SW. I find that the less realistic my environments are, the more honest they become. When I remove the rules of the real world, I can speak more freely about what it feels like to be human.
CNTRFLD. What does community mean to you—as a co-founder of NFT Asia and member of BLOOM?
How important is it for artists today to find (or build) creative communities across geographies and disciplines, and what role do these communities play in amplifying the visibility of Asian and women artists in digital spaces?
SW. Being an artist can be lonely, and no one really teaches you how to deal with that. You need people who will be honest with you, push you, remind you you're not crazy for caring this much.
Waiting around for support to magically appear doesn’t work though so if you don't have it, you have to either go find it or build it yourself.
CNTRFLD. Are there any upcoming projects or collaborations—either in Singapore or abroad—that you’re especially excited about? How do these build upon or depart from the work you’ve done so far?
SW. Right now, I’m working on (@meetevahere) Meet Eva Here, a social experiment disguised as an AI companion. It asks uncomfortable questions about love, memory, and dependency on tech, topics that feel closer than we think. It’s one of the most personal things I’ve made. Watching people interact with Eva has been strange and beautiful. It’s making people reflect and it’s probably the most layered project I’ve worked on so far.

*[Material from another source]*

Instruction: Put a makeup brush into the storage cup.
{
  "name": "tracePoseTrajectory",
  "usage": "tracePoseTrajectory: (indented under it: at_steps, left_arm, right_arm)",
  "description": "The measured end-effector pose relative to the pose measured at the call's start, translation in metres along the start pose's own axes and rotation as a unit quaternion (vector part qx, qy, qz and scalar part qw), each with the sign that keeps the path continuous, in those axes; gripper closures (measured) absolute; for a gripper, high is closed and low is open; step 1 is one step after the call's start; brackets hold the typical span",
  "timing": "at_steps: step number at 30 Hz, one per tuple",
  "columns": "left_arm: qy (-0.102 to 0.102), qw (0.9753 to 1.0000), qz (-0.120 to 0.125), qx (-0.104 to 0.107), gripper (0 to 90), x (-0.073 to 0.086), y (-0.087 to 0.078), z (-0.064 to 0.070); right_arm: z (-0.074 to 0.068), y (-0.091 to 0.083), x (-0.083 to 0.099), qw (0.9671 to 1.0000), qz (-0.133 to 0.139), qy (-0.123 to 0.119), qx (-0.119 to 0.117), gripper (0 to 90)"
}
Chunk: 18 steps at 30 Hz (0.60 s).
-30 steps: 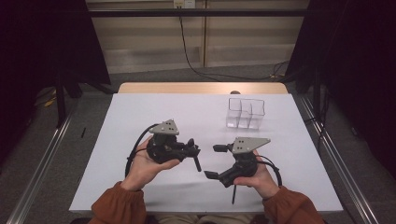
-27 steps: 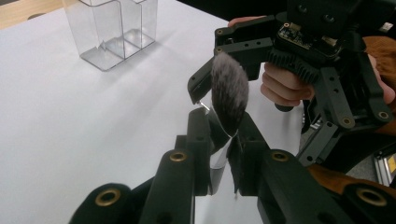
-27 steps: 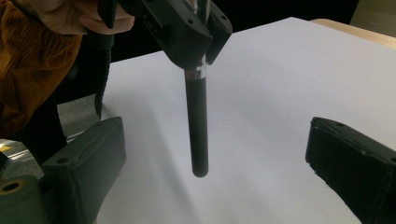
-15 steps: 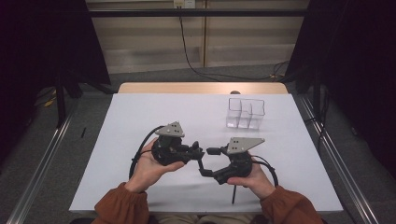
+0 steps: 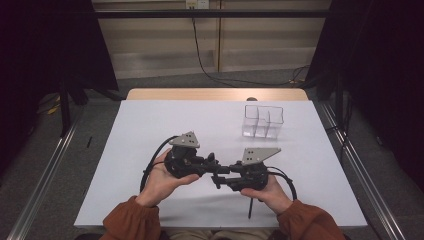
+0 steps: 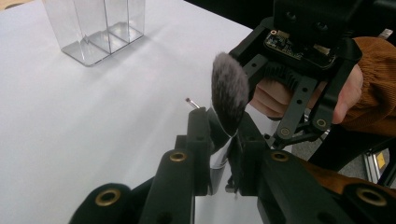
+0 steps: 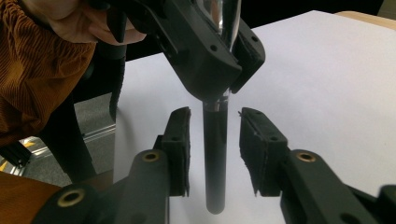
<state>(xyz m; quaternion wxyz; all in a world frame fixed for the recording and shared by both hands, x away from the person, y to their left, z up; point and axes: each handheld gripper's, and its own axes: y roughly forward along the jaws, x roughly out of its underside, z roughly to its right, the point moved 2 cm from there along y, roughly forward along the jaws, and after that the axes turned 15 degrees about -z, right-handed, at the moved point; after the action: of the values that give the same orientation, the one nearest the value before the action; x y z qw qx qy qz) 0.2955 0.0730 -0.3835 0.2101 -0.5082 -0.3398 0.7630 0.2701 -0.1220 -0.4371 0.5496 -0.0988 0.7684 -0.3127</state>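
Left gripper (image 5: 214, 165), held in the person's left hand (image 5: 162, 180), is clamped on a makeup brush (image 6: 229, 95): in the left gripper view its two jaws press against the silver ferrule just below the grey bristle tuft, which stands up above the jaw tips. Right gripper (image 5: 220, 176), in the right hand (image 5: 267, 192), meets the left one nose to nose near the front middle of the white table (image 5: 150, 125). In the right gripper view the right gripper (image 7: 215, 154) has its jaws parted, one on each side of the brush's dark handle (image 7: 215, 158), with a gap showing on both sides, so they are around the handle but not touching it. The same view shows the left gripper (image 7: 219, 60) above, closed on the shiny ferrule where it joins the handle. The brush is off the table, carried between the two grippers. A clear plastic organiser (image 5: 263, 121) with upright compartments stands well apart, toward the far right of the table; the left gripper view shows it (image 6: 95, 25) at the upper left.
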Motion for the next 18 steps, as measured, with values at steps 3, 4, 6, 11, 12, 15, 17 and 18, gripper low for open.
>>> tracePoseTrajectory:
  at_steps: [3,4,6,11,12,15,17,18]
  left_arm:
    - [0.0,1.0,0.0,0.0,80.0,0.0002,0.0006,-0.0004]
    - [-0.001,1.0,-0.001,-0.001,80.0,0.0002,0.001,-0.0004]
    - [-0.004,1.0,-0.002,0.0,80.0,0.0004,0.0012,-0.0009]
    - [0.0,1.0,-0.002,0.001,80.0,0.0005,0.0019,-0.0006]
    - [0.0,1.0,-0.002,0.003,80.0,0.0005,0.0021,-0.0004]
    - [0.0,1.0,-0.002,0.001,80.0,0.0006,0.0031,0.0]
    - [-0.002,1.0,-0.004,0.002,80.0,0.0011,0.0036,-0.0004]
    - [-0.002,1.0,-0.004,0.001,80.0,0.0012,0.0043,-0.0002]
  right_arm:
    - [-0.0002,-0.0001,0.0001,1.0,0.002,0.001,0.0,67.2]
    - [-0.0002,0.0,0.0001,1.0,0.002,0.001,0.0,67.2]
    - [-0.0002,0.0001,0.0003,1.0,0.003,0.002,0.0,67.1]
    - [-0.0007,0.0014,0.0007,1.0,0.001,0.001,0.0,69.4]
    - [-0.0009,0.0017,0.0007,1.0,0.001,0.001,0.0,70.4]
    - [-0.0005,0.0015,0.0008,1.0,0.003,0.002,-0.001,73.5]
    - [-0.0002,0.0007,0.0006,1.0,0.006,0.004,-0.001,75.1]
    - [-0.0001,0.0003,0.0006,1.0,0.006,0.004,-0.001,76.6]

CNTRFLD. You’ve already had an extraordinary trajectory—from the Venice Biennale to Times Square. Looking ahead, what projects or directions are you most excited about? How do you see your future practice navigating the intersection of art, ethics, and emerging technologies?
SW. What I’ve learned in the past few years is that being an artist requires more of you the longer you do it. It asks you to keep evolving, to keep paying attention. To be an artist now also means thinking about ethics, systems, technology, and how all those things shape our future. I don’t have a fixed direction, but I want to keep making work that asks uncomfortable questions and also holds space for people to sit with them.
CNTRFLD. Finally, what advice would you give to aspiring Singaporean or Asian artists entering today’s global and digital art world—particularly those exploring new media or grappling with themes of cultural hybridity?
SW. If you feel like you don’t belong, good. That discomfort means you’re not just copying what’s already out there. Don’t worry about fitting into a label or working in one medium, use whatever tools that get your ideas across.